Under the federal McKinney-Vento Homeless Assistance Act, schools and local education agencies must have liaisons work with shelters to make sure homeless children are enrolled in school. Since the onset of the U.S. economic downturn, loss of homes have led families like Alana’s to seek temporary refuge in shelters.
A resident of the Old Broadway Family Center on West 126thStreet since August 2010, Alana (who requested anonymity) says finding a school for her five-year-old girl was one of the first things the shelter helped her with as she interviewed for a job. “Even when I needed an after-school program, the school liaison was the one who
found one for my daughter,” says Alana, whose daughter Zara is in kindergarten at P.S. 129 and goes to the Antioch After School Academy on West 125thStreet. “They come to P.S. 129 and pick up my daughter and then take her back. They do activities and stuff like that—it’s supposed to be $ 60 a week but I don’t actually have to pay for it.”
Families have escaped domestic violence can also swell the ranks of homeless students. Assigned to a one-bedroom apartment in Old Broadway by the Department of Homeless Services, Grace, a mother of two sons, is working with its education liaison to enroll her son in a school nearby. “He used to go to school near my former shelter,” she says, referring to a domestic violence shelter she and her boys shared an apartment with another family for four months. “Now that place is far, so I can’t take him there every day.

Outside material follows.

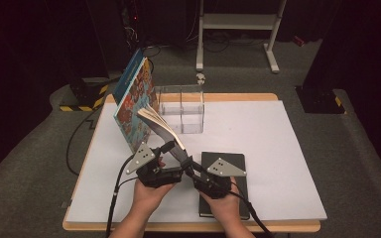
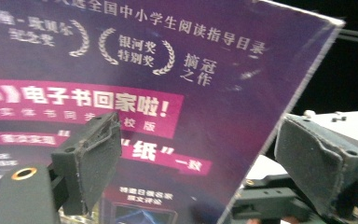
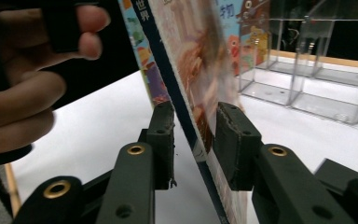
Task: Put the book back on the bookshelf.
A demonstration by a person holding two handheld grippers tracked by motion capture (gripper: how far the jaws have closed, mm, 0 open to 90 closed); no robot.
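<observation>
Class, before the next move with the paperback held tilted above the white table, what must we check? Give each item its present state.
1. Right gripper clamped on the purple-backed paperback book: ok.
2. Left gripper jaws open: ok.
3. Clear plastic divided box has empty compartments: ok.
4. Large colourful picture book standing steady beside the box: cannot tell.
5. Black notebook lying flat, away from the box: ok.
</observation>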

That will cost me a lot and we have to wake up really early.” The liaison will inform her if a nearby school has space for her son, she adds, but as she looks for work, the issue grows more urgent and “I don’t want him to miss school this year,” she says.
While the state education department says homeless kids face a greater risk of encountering educational problems and dropping out, Dixon finds homeless students may have greater incentive to perform well. “When it’s time to leave at four, they’re staying ‘til 4:45 to get that extra math tutorial,” he says.
While hoping to be adopted, bright-eyed K. lives at a foster care facility on West 181st Street. One of those homeless students highly involved in her middle school’s tutorials and extracurricular programs, she looks forward to tutoring younger students as part of the school’s mentorship program. “But right now, one subject I can do better in is math,” says K., who attends math tutorials after school. She also assists the school’s flag football team coach and sings in its recording artist program, all to build a strong high school application portfolio. “One high school I want to go to is LaGuardia and I want to have at least seven portfolios…in ELA, science, Spanish, and especially music.”
Dixon says K. might well qualify for LaGuardia, the competitive music and performance arts school the film “Fame” was based on. “She’s progressed every month of every year academically. Last year, she made the honor roll, which is a goal she set. She moves around a lot but the one consistent force she has is here,” says Dixon, noting that K. began the 6th grade an unconfident student.
“When she first came in, she would have never sung in front of the entire school,” he said. “Last year, at our awards ceremony, she opened up with the school song.”